_What is needed_
With the material below, print exactly the lines between the line holding "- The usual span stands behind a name" and the line holding "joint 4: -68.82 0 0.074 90", inclusive. Add nothing else.

_Data block_
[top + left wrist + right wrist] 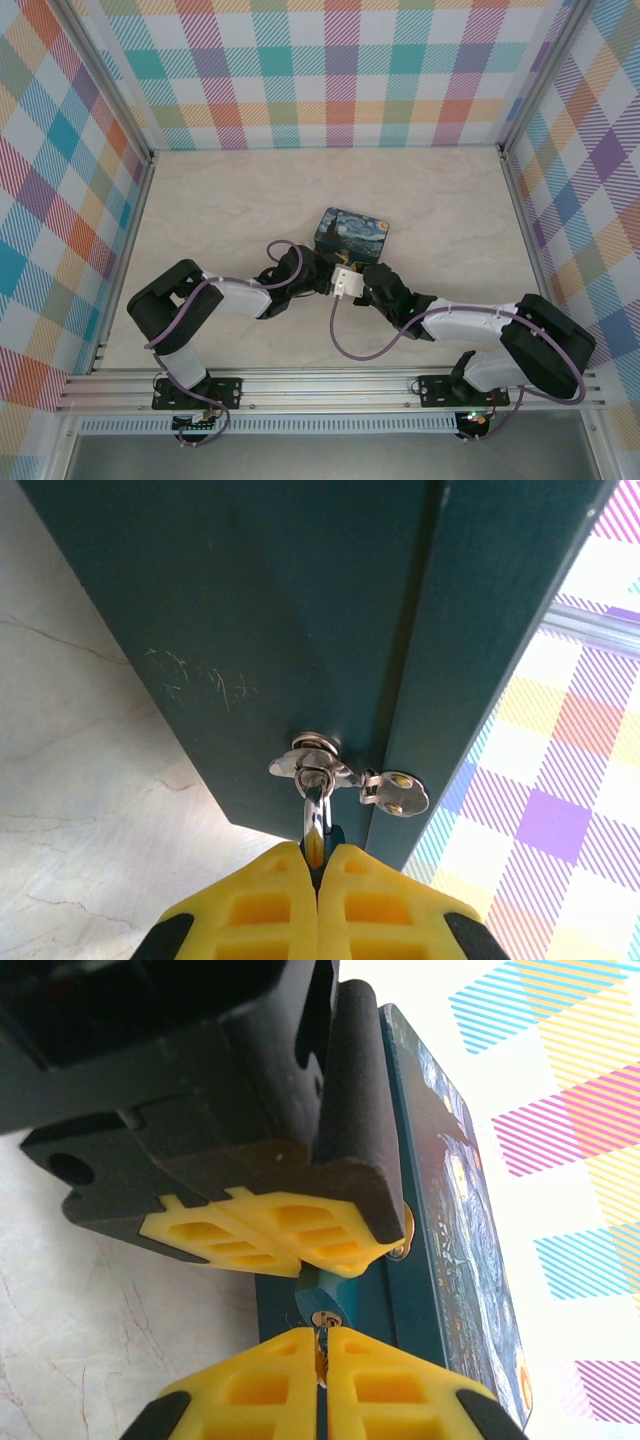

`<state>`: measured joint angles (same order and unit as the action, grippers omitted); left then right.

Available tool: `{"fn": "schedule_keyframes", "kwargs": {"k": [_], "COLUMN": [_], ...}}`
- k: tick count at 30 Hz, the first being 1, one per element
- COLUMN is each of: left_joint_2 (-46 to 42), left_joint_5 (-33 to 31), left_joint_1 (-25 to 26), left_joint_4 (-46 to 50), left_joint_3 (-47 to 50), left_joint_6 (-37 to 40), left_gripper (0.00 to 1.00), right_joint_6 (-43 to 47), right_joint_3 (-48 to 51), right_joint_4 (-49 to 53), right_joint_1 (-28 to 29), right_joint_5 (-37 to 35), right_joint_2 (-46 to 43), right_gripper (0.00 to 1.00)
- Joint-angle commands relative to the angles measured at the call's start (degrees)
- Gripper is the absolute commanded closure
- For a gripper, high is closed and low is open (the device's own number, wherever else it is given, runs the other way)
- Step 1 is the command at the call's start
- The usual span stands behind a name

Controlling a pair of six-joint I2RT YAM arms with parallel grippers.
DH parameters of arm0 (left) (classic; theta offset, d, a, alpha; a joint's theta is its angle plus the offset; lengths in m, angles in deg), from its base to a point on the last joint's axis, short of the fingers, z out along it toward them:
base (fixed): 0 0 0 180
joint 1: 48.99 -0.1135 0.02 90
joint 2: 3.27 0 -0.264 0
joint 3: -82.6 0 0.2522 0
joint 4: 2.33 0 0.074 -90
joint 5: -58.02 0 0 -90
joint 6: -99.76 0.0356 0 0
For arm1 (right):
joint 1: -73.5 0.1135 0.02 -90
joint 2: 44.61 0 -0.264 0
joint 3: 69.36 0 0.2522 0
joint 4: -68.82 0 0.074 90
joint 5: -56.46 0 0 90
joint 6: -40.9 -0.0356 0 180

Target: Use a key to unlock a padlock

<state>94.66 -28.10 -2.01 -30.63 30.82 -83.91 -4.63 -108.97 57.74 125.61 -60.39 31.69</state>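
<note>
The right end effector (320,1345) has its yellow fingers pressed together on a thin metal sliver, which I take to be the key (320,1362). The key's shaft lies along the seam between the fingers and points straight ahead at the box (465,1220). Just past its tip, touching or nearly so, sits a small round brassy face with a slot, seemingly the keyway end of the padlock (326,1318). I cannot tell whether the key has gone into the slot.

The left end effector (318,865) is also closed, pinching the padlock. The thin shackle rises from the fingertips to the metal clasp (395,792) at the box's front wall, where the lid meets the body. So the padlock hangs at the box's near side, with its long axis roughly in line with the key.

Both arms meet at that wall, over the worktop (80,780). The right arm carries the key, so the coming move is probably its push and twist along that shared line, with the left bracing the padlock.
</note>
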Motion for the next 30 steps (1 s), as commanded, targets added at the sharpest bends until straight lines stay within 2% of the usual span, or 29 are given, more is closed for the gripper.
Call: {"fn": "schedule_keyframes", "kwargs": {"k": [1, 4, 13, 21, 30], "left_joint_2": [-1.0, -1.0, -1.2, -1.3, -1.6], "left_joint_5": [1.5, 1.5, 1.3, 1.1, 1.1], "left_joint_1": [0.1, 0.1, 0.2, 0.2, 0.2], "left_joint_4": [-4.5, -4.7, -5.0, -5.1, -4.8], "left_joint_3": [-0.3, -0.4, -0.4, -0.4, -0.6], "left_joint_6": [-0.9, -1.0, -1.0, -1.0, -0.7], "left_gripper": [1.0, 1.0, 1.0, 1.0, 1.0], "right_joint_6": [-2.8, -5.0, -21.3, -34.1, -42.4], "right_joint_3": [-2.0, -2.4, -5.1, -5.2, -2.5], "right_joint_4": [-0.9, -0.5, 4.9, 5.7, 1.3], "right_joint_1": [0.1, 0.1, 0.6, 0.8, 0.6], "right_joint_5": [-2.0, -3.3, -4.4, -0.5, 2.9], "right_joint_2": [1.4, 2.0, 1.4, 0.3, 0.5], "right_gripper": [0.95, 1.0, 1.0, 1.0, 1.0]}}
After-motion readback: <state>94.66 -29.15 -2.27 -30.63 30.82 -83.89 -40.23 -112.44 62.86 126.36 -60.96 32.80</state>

_Task output_
- The usual span stands behind a name

Controlling a pair of six-joint I2RT YAM arms with parallel grippers.
DH parameters of arm0 (left) (classic; theta offset, d, a, alpha; a joint's theta is its angle plus the offset; lengths in m, angles in deg), from its base to a point on the last joint's axis, short of the fingers, z out along it toward them:
base (fixed): 0 0 0 180
joint 1: 48.99 -0.1135 0.02 90
joint 2: 3.27 0 -0.264 0
joint 3: -82.6 0 0.2522 0
joint 4: 2.33 0 0.074 -90
joint 5: -58.02 0 0 -90
joint 6: -99.76 0.0356 0 0
For arm1 (right):
joint 1: -73.5 0.1135 0.02 -90
joint 2: 44.61 0 -0.264 0
joint 3: 69.36 0 0.2522 0
joint 4: -68.82 0 0.074 90

No more work is left in this exercise.